L’amour d’Anton a sauvé Emma. « Je perds connaissance. Toi les mains l’une sur l’autre. Tes avant-bras bien tendus, tu as appuyé de toutes tes forces sur mon plexus. 1,2,3,4,5. Tu continues. 1,2,3,4,5,6,7,8,9. Un rythme plus rapide… », s’époumone-t-elle.

Il aura fallu un huitième électrochoc pour que le cœur reparte. Si les pompiers avaient renoncé, le médecin aurait constaté le décès.

A l’hôpital, Emma est dans le coma. Elle flirte avec la mort, entre attirance et répulsion, mais jamais la comédienne ne tombe dans le pathos. Elle gémit, crie : « Pourquoi n’es-tu pas là ? Sors moi de là. Lance moi une corde. Remonte moi ! » Le ciel peut attendre…

Les frontières entre les vivants et les morts s’estompent.

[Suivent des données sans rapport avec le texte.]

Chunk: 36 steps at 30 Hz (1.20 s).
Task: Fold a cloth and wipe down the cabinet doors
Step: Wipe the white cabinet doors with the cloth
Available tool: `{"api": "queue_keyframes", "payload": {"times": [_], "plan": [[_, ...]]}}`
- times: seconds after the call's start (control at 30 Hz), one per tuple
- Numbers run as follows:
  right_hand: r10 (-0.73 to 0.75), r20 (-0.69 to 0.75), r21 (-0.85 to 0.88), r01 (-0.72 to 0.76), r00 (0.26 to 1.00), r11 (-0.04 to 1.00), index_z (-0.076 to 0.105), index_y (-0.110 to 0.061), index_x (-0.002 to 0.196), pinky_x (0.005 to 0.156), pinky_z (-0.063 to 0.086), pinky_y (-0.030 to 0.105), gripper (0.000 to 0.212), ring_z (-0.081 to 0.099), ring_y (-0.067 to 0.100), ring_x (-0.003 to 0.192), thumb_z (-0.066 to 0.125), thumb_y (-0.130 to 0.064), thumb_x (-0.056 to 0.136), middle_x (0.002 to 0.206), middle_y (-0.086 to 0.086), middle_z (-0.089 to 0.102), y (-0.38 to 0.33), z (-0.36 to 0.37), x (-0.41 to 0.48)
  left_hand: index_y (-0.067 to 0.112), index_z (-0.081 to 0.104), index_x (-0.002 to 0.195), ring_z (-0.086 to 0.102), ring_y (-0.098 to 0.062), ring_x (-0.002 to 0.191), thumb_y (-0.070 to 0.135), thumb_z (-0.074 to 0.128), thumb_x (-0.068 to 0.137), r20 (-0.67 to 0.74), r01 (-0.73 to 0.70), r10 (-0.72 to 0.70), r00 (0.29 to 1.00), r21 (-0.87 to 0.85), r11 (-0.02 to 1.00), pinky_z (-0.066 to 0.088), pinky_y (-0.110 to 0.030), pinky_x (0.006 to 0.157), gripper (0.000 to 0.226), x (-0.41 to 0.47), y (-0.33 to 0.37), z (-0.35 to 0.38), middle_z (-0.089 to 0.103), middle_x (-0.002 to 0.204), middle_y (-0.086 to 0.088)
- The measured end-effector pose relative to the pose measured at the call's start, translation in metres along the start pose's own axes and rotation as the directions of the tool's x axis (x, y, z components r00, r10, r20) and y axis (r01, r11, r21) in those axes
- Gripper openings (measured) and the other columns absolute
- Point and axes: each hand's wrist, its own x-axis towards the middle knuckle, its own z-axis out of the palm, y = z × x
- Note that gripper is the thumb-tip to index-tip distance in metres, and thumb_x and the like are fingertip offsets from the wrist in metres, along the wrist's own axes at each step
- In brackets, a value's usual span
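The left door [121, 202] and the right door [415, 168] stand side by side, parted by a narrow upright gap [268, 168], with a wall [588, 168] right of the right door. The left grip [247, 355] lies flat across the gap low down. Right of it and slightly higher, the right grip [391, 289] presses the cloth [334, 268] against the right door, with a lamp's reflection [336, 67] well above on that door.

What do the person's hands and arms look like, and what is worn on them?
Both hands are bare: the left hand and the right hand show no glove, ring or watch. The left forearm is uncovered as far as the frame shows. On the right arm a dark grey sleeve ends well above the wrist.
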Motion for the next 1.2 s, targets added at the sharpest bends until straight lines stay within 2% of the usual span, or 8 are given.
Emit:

Dans un jeu sensible et chorégraphié, sur des musiques et chansons de Pink Floyd et Françoise Hardy, la comédienne danse, chante, flotte entre deux mondes. Sa beauté solaire rehausse l’aventure d’Emmanuelle de Boysson.

Basculement. La vie reprend le dessus. La malade ne boude plus le monde d’ici. Elle s’émerveille de ces petits riens qui font le bonheur au quotidien. Il y a un « avant » et un « après ».

De retour chez elle, très vite, elle veut coucher sur le papier ses émotions. Elle en est incapable… tempête… se remet à l’ouvrage…

Cela deviendra le roman d’Emmanuelle de Boysson « Un coup au cœur ». Une Emmanuelle transformée démarre une seconde vie. 

Affiche « A cœur perdu », Théâtre Essaïon, 6 rue Pierre au Lard. 75004 Paris. lundi et mardi à 21 heures. www.essaion.com

 

« Un coup au cœur » Emmanuelle de Boysson, Editions Calmann-Levy, 18 euros, en vente au théâtre Essaïon et dans les librairies.